Despite the BOC's favored status, the Government also warned about the "excessive influence" of the BOC. President Lukashenko met with senior BOC bishops on December 21, 2006, to explain his "pragmatic" approach to the BOC after it complained about an article in a state newspaper by a presidential administration official that warned citizens against the BOC's influence and claimed that it weakens the impact of state ideology.

There were credible reports of government interference with religious travel. The Belarus-based Christian Human Rights House reported that on January 3, 2007, authorities stopped and searched a bus carrying approximately 40 young Catholics and Protestants at the Belarus-Poland border for approximately 5 hours. The group was returning to Belarus after a pilgrimage to Croatia.

On August 9, 2006, border guards took into custody and transported to Minsk 47 Baptist children and adults who were on a religious retreat at a private homestead in the western Grodno region for alleged violations of health and safety regulations. The previous day, local authorities had ordered the gathering to disperse and threatened to take the children to a police facility for juvenile delinquents and abandoned children. After their release, a senior Minsk religious affairs official publicly conceded that the retreat was legal since private individuals had organized the event. According to Forum 18, different government departments conducted up to four daily checks on a Baptist summer youth camp in the Brest region.

Limited restitution of religious property occurred during the reporting period. There is no legal basis for restitution of property seized during the Soviet and Nazi occupations, and the law restricts the restitution of property being used for cultural or educational purposes. The Government did not return buildings if it had nowhere to move the current occupants. For example, most of the Jewish community's past requests for the return of Minsk synagogues, which were in use as theaters, museums, sports complexes, and a beer hall, were refused. However, during the reporting period Jewish communities did not request the return of buildings or other real estate.

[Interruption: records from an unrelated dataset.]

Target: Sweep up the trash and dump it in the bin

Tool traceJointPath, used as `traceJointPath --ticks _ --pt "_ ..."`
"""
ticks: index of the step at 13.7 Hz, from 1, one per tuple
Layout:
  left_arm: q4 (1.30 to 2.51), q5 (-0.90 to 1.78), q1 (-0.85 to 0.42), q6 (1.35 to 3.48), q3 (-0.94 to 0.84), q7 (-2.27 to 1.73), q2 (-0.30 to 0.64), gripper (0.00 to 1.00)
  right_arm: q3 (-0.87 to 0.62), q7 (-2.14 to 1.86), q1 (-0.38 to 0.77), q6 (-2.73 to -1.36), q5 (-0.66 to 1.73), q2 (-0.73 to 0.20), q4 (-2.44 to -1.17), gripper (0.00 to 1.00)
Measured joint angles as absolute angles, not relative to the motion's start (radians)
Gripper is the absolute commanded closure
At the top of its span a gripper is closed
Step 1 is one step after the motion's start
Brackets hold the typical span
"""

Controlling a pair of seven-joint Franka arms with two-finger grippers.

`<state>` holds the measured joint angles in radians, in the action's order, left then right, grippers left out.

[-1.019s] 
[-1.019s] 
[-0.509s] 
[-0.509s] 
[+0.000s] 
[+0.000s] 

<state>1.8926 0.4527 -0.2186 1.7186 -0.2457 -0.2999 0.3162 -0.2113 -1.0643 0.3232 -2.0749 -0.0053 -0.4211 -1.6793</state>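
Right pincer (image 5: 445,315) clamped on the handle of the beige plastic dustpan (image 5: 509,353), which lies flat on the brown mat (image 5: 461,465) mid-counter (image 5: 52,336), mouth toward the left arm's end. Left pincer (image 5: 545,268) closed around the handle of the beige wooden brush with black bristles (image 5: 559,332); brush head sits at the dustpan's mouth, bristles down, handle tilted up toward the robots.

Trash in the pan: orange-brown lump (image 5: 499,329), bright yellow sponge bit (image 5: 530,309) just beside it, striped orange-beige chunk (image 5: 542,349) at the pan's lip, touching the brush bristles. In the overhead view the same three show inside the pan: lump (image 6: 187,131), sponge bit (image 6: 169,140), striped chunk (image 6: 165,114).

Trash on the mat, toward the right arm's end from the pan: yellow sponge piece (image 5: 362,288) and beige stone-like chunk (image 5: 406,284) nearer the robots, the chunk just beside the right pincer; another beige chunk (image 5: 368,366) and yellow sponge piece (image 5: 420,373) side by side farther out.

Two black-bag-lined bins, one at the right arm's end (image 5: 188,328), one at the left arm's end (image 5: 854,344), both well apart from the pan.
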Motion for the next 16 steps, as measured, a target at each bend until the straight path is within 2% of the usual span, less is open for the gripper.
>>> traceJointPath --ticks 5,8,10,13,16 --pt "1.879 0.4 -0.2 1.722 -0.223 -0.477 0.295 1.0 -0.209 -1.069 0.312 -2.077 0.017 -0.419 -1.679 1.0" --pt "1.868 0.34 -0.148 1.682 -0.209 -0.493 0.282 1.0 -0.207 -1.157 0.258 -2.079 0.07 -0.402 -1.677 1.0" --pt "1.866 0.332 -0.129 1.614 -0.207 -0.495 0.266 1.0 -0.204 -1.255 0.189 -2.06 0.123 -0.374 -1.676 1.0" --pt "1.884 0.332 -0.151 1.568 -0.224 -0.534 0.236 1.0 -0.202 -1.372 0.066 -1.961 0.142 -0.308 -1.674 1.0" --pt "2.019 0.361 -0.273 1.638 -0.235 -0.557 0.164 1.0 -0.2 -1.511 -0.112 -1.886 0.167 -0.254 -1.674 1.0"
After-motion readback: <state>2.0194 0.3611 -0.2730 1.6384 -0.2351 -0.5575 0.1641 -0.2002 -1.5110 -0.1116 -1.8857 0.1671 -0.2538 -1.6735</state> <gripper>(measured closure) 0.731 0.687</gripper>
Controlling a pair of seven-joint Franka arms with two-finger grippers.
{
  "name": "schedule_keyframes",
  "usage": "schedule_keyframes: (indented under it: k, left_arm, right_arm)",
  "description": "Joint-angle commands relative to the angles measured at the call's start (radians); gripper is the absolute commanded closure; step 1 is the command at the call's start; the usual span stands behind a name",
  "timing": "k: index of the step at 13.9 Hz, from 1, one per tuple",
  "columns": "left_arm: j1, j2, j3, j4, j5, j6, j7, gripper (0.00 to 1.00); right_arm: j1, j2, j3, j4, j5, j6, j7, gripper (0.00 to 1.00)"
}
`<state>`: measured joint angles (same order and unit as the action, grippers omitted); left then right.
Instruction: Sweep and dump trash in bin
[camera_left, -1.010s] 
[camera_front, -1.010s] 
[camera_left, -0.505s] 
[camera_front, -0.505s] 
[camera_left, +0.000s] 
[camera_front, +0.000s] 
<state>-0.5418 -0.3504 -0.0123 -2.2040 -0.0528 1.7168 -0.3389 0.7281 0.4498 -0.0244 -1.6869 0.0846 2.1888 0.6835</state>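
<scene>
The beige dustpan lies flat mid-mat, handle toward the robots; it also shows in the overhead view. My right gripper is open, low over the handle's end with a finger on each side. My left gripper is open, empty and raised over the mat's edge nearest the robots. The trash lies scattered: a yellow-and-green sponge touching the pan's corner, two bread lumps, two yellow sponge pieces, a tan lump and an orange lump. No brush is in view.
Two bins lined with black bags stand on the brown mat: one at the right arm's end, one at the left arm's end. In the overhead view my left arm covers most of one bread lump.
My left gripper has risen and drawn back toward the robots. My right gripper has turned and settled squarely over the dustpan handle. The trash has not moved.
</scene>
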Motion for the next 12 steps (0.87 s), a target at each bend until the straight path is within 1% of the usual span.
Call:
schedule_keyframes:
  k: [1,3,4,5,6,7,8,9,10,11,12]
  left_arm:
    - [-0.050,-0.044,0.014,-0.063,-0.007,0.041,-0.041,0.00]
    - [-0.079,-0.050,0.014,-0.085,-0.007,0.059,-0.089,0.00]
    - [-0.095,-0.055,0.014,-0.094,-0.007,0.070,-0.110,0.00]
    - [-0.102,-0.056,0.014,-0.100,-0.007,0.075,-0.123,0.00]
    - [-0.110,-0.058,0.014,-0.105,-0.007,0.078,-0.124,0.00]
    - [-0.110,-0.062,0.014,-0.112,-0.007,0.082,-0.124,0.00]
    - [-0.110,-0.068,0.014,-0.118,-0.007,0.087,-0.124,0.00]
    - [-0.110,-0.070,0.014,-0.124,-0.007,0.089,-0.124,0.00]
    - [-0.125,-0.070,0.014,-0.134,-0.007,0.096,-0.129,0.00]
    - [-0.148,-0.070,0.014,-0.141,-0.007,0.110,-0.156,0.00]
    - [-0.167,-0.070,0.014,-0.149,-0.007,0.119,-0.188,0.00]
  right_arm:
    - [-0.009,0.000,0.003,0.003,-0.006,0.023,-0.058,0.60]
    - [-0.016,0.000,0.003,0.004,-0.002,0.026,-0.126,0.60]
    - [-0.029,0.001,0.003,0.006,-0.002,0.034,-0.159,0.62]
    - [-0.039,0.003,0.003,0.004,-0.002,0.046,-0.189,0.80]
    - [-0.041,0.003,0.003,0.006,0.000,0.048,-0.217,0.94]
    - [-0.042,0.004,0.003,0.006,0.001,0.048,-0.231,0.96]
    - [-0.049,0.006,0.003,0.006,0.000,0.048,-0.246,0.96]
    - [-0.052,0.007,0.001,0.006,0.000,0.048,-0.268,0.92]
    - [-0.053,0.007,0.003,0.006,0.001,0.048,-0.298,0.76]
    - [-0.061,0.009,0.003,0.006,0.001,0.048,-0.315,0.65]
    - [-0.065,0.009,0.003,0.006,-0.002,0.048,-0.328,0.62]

On November 28, 2006, local authorities in Volozhyn threatened to rescind the Jewish community's rights to possess a restituted yeshiva building due to lack of renovation work. The Jewish community had started renovations on the yeshiva, which had been returned to the community in the 1990s, but ran out of funds before completing them. The authorities ultimately did not confiscate the 200-year-old building after a U.S.-based committee pledged in May 2007 to raise funds to finance the renovation.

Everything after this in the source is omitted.